> It is crazy to suggest that any company doing analytics has any sort of right to make my software connect to its servers.
No analytics company has a right to make you connect to its servers. But, that isn't the case at all: You visit some website. The operator of that website has contracted with the analytics company. You ask the website for some information and it replies with that information as well as a request to ping the analytics company that the website contracted with. It's apparently "crazy" to comply with that request, all while still consuming the information that you asked for and received.
Ad-blockers wouldn't be controversial if they worked by navigating away from any site that displayed ads or included a tracker. Of course, that would be inconvenient for the user, so, they don't do that. The whole point of an ad-blocker is to allow a user to consume a service in a manner that the entity running and paying for the service didn't intend. We could at least acknowledge that. Your position, however, seems to be that doing what the service you are using is asking you to do in exchange for its information is "crazy" - and that is straight up ridiculous.
Just wait until that official DRM crap is used for adtech and preventing you from modifying the HTML the server sends.
This is a war; a never-ending war of users VS adtech. I realize how much defense I have to run to protect mtself even moderately, and I'm still losing.
Adblockers are not controversial. Stop pushing adtech narrative and passing it off as an established fact. HN is the last place on earth where people would fall for this kind of crap.

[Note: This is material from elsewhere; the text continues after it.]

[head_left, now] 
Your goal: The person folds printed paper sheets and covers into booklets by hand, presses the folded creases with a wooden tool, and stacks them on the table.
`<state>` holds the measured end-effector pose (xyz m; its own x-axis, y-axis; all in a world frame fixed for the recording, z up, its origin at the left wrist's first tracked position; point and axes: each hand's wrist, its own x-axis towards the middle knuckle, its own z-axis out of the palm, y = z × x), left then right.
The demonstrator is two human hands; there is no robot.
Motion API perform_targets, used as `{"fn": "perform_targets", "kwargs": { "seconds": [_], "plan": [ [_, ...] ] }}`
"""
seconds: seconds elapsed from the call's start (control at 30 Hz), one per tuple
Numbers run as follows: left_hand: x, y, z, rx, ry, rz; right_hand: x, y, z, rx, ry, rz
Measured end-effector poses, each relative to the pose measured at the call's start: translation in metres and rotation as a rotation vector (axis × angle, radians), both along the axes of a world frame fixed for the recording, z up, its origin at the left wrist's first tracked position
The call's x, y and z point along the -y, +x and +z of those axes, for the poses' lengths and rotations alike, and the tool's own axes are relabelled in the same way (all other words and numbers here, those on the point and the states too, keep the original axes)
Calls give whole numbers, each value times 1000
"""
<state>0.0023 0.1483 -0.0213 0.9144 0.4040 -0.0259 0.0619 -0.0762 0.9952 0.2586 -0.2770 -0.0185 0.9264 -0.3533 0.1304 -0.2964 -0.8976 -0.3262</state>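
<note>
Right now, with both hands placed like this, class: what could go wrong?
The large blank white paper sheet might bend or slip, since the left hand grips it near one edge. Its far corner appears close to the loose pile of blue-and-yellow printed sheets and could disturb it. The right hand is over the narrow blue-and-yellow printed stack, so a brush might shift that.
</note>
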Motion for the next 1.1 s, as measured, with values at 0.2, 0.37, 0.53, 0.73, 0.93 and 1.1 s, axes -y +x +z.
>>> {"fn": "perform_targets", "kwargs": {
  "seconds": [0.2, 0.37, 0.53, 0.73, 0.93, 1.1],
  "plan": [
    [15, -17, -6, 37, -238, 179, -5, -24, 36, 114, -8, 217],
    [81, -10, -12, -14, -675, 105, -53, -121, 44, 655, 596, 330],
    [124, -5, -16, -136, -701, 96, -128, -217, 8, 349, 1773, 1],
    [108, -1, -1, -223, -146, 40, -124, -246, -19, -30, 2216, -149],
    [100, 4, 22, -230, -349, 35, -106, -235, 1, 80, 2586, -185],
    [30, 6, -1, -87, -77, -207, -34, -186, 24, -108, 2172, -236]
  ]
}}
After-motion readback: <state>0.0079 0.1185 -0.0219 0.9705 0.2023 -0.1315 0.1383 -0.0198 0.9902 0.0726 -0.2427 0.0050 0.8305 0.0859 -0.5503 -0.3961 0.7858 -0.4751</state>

The internet was built to decentralise and make information globally available. It wasn't built for some morally bankrupt interest groups to turn a profit. The http protocol is explicitly in favour of user control over content.
> Ad-blockers wouldn't be controversial if they worked by navigating away from any site that displayed ads or included a tracker. Of course, that would be inconvenient for the user, so, they don't do that. The whole point of an ad-blocker is to allow a user to consume a service in a manner that the entity running and paying for the service didn't intend. We could at least acknowledge that.
It's the other way around. The HTTP protocol and supporting web standards were designed from grounds-up to allow and encourage the kind of things an ad-blocker does. The browser acts on behalf of the user (hence the term "user agent"). Links in a HTML response are information, "there is something related over there", not a command "you must go there"[0].
The right way to solve ad-blockers is for sites to comply with the protocol they're operating under - to refuse delivering a resource, with 402 or 403 code, until payment is provided, or an ad is displayed. AKA "the paywall". The controversy only exists because many website operators prefer to be dishonest and manipulative - they post content that they mark as free giveaway, but simultaneously demand compensation. They stir up drama of how ad-blockers are immoral, whereas in reality, blocking ads is "playing by the rules" and it's them who are in violation of human decency.
> Your position, however, seems to be that doing what the service you are using is asking you to do in exchange for its information is "crazy" - and that is straight up ridiculous.
It's not crazy. But it's also not required by any technology, law or custom. Thing is, the service is asking the wrong way. HTTP protocol was created with means for asking to do something. Like, by responding with 402 Payment Required or 403 Forbidden and some instructions on what you want the user to do, instead of responding with 200 OK + content + guilt-tripping popups and pretending to be victim in news articles.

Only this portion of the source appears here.